Some places have the capacity to convey reverence. The following are places that touched us deeply when we visited them either by their sad history, desolation or intrinsic hope…
1. Hill of Crosses, Siauliai (Lithuania)
The hill is 12 km away from Siauliai, so we had to take a bus and explain the driver where we wanted to stop. It was snowing and the bus was advancing slowly. Suddenly the bus stopped and the driver commanded us out. We stepped out not prepared to face the cold and white emptiness. We had to walk another 20 minutes before we saw it! A hill made of more than 100,000 crosses. These crosses do not represent death, instead these crosses are offered by pilgrims from all over the world as a symbol of Love, Resistance and Faith. Walking amongst these crosses made of all kind of materials and of all sizes was a special moment of peace and quiet (well and also of some unnecessary cold to be fair).
2. Concentration Camp, Auschwitz (Poland)
Experiencing Auschwitz is like being hit by a punch, several times. The first blow knocks you as soon as you approach the camp and face the railway whose rails lead to the entrance, where they abruptly end. This is it: the place where humans were brought by train to be exterminated by other humans.

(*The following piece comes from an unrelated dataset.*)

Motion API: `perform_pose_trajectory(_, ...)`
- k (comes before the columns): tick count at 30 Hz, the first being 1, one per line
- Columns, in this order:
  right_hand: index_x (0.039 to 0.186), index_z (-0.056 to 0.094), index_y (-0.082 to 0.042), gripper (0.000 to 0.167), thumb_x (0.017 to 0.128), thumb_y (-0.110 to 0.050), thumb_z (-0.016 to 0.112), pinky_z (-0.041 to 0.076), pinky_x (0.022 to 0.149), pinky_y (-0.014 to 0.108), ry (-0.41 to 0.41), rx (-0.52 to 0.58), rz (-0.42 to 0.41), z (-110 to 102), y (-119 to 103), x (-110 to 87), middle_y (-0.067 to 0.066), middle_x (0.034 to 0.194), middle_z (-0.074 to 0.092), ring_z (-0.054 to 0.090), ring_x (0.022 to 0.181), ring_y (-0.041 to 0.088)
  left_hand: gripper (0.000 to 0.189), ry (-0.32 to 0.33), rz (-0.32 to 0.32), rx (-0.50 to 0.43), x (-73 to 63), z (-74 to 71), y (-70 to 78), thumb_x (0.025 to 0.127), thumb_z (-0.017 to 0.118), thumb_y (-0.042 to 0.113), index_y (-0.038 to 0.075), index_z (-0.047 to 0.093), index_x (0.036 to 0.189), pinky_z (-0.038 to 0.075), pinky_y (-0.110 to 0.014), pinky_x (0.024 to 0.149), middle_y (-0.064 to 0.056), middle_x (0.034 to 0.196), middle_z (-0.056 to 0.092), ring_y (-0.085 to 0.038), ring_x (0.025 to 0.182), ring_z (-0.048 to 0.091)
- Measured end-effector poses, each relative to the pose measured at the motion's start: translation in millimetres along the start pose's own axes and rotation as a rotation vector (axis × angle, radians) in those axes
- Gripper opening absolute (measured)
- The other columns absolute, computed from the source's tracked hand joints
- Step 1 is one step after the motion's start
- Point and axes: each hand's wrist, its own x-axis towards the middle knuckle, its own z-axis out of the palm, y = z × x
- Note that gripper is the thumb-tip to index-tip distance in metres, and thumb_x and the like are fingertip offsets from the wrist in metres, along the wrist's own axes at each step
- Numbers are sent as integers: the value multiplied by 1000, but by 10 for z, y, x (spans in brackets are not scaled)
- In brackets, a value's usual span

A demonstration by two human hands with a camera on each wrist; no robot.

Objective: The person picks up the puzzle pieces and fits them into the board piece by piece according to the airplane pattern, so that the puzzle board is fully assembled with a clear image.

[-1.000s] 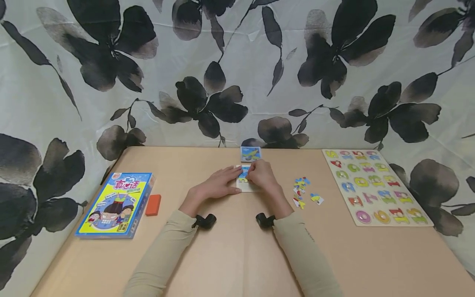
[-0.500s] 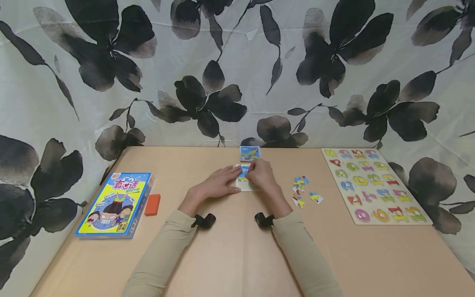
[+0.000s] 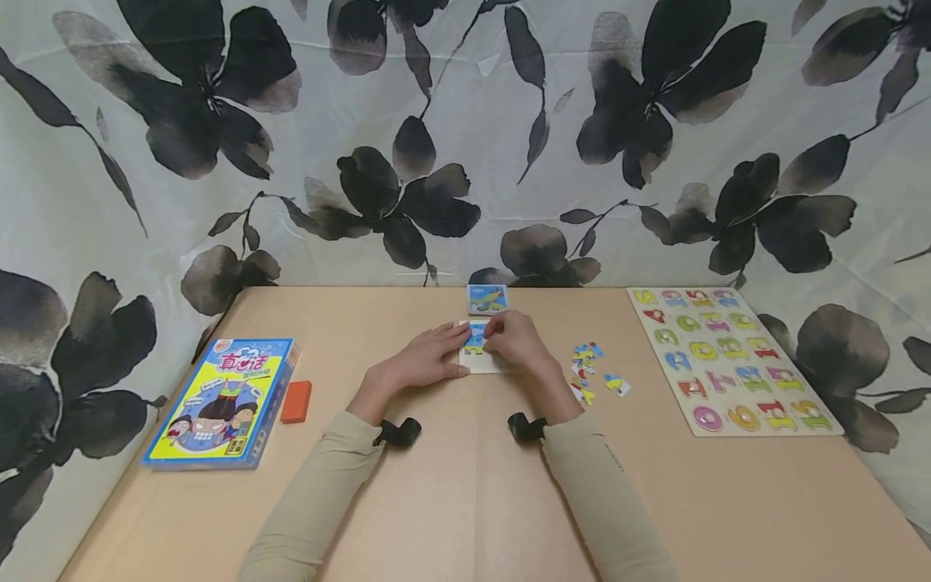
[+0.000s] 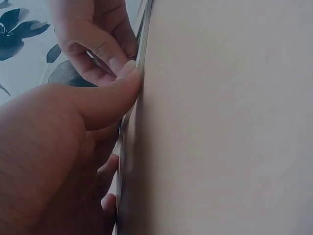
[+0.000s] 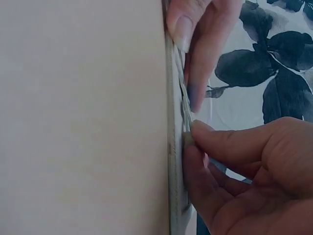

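A small white-framed puzzle board (image 3: 476,366) with a blue and yellow picture lies between the hands in the head view. On its left side rests my left hand (image 3: 427,358), fingers extended and thumb along the near edge. My right hand (image 3: 518,339) is over the board's right part. In the right wrist view its thumb and forefinger pinch a small puzzle piece (image 5: 188,139) against the board, seen edge-on. Behind the board lies a blue picture card (image 3: 487,299) with a yellow shape. Loose puzzle pieces (image 3: 587,353) lie to the right of my right hand.
A blue and yellow game box (image 3: 221,402) stands on the left of the table (image 3: 436,501), with an orange block (image 3: 296,402) beside it. At the right lies a large board of colourful letters (image 3: 733,364). A floral cloth (image 3: 305,121) hangs behind the table.
My right wrist has shifted slightly to the right while its fingertips stay at the board. My left hand holds its place. The head view has drifted a little.
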Motion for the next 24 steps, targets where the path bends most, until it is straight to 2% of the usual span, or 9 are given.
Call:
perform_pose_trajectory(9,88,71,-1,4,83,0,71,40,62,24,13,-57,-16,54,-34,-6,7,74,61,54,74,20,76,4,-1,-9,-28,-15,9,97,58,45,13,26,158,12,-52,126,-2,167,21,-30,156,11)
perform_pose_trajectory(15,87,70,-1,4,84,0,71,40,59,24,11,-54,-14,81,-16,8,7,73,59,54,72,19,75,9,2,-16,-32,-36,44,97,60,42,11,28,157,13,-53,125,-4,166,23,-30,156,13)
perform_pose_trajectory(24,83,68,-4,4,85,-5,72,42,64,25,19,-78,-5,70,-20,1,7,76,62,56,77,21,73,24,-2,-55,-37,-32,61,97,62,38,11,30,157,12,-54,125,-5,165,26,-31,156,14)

The second punch strikes you when you realise the immensity of the site and the never ending number of barracks, or what is left of them. You’re still dazed when you enter the museum. And here you get the final blow when you are confronted with the atrocities and the horrors that happened at this place, much too recently.
3. Dead Forest, Carretera Austral (Chile)

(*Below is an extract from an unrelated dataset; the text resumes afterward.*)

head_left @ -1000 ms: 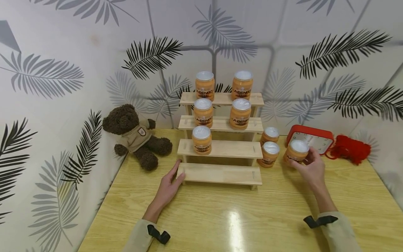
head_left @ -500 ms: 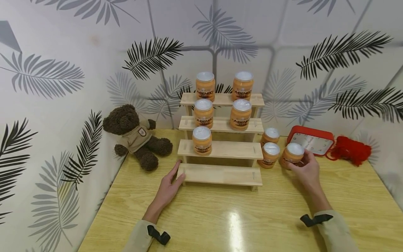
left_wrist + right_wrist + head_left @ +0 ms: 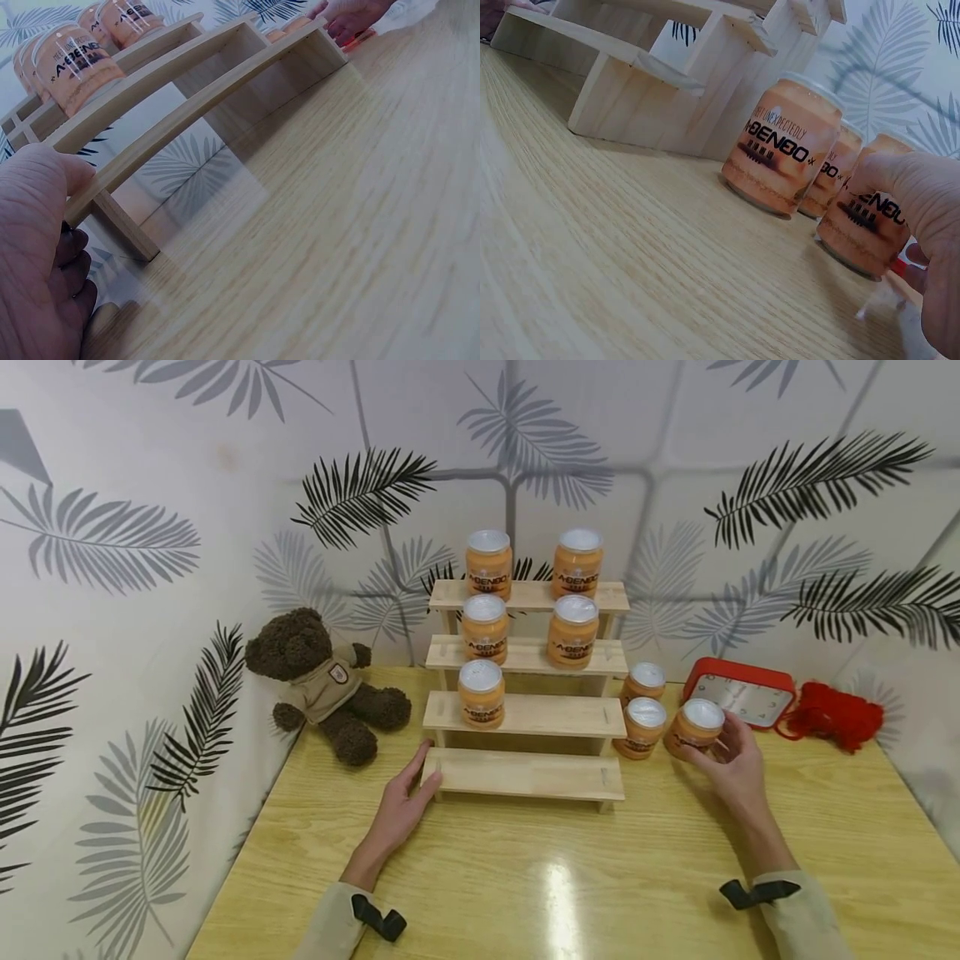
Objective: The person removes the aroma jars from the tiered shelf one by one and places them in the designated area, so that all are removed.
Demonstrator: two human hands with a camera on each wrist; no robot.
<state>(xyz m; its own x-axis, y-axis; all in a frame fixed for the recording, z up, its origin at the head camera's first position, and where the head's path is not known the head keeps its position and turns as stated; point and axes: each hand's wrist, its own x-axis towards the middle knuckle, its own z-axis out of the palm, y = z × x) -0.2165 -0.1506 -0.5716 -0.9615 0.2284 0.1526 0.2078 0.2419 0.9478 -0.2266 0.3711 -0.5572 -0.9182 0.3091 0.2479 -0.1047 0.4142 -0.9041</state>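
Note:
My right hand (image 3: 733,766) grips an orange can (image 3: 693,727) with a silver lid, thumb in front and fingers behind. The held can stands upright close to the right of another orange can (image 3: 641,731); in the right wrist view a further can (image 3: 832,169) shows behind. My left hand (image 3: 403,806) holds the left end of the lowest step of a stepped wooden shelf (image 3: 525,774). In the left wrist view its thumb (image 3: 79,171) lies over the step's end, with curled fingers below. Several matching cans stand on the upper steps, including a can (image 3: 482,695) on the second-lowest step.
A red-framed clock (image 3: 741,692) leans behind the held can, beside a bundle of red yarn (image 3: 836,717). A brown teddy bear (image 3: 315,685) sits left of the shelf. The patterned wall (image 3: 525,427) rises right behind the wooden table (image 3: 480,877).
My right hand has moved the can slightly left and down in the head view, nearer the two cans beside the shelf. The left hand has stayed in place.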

The eruption of the Hudson volcano created this desolate riverscape along the Carretera Austral; the dead forest creates a simultaneously barren and charming landscape. Driving on this sterile road that twists along such scenery, gave us an impression of both the power and the fragility of nature. We stopped for photos and were surprised by the reverence that the place laid upon us. We whispered, we moved slowly and with respect. As it happens, we were in an immense natural graveyard.
When strolling on this peaceful beach it is hard to imagine the turmoil that occurred here on June 6, 1944. 150,000 troops landed in Normandy on D-Day only. Nowadays many German bunkers still occupy the beaches in northern France. These heavy concrete bunkers are both intimidating and sad and that so many of these ugly fortifications should populate these beaches is debatable. The knowledge of what happened here only just 70 years ago suffices to keep visitors respectful of this place.